@saab,
I'll put that on my want to see list when I get a new computer. I'm interested. I bet there is some article about that somewhere, and I'll look the subject up.
Which reminds me, I was whining recently about the Only in Italy website being quiet for a long long time now, and suddenly they're back sending me email news. Not all will like it - it's some sicilians (I think, not sure) making fun of italian news. (If anyone would take on bird guano and its warding off, they would be likely, if it was related to some newspaper report. They have quite a resource listing.)
@panzade,
Two of my two cousins sons were beach lifeguards, another a paramedic, and the one that wasn't any of those works with blm.
I need to prompt my lifeguard cousins (I've never figured out the once removed terminology) to tell me stories if they want to tell what they saw in beauty and humor and trouble.
@ossobuco,
Sorry you could not see the video. Here is a picture of a car in Rome.

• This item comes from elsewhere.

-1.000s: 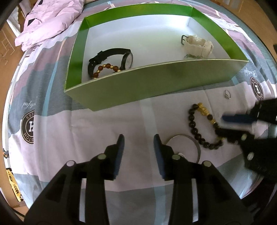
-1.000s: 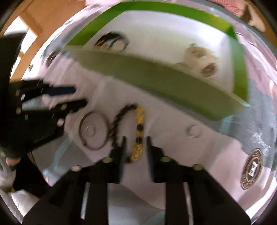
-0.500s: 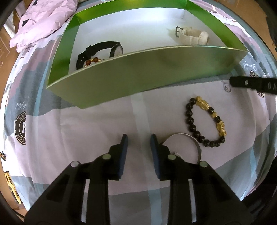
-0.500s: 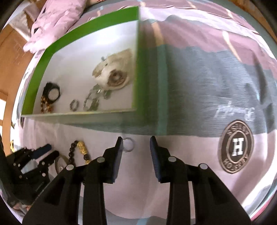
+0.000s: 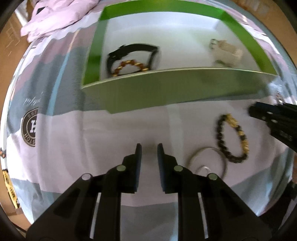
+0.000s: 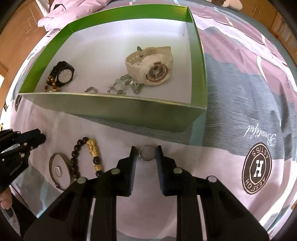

littlek posted this on FB. Lovely
Worse things than guano on your car!
@vonny,
The ice will melt.
The guano destroys the car paint.
@saab,
Guano doesn't stop you opening the doors and moving the car
@hingehead,
Ice on the road and rain mixed with guano on the road both makes the road just as slippery.
@saab,
Imagen - come ice , come guano - if you have a cabriolet and forgot to close the roof.....
@saab,
Wow. Such a beautiful area and then this...
Meantime, the effects of the typhoon in the Philippines are horrific - with another one on the way. So I feel a little odd being so wowed by the guano on one car on a pretty street - but I am. I did have a neighbor, something like six houses down the street, whose street tree was suddenly where a colony of night herons fled to roost when builders cut down a eucalyptus grove to make room for a hotel some blocks away. Her sidewalk, her yard, her porch, her roof... were coated with white - plus night herons are noisy at night. Poor lady. The tree, a Ficus, eventually was gone, but it took quite a while for that to happen. It was planted in a narrow strip in the first place, wrong thing to do since Ficus have lengthy but shallow roots that easily bust up pavement - it was probably someone's bright idea to fancy up the street with a house plant type tree (F. benjamina often being kept inside in a fair sized pot), probably decades before that woman lived there.
@ossobuco,
It is so sad for the people in the Philippines. It will take a long time for them to clean up and so much longer to get back to normality if ever. Also they will loose income on tourists.
We see it time after time that because of tourists and beauty often houses are buildt too close to water. Whatever in tropical areas or northern Europe along the rivers.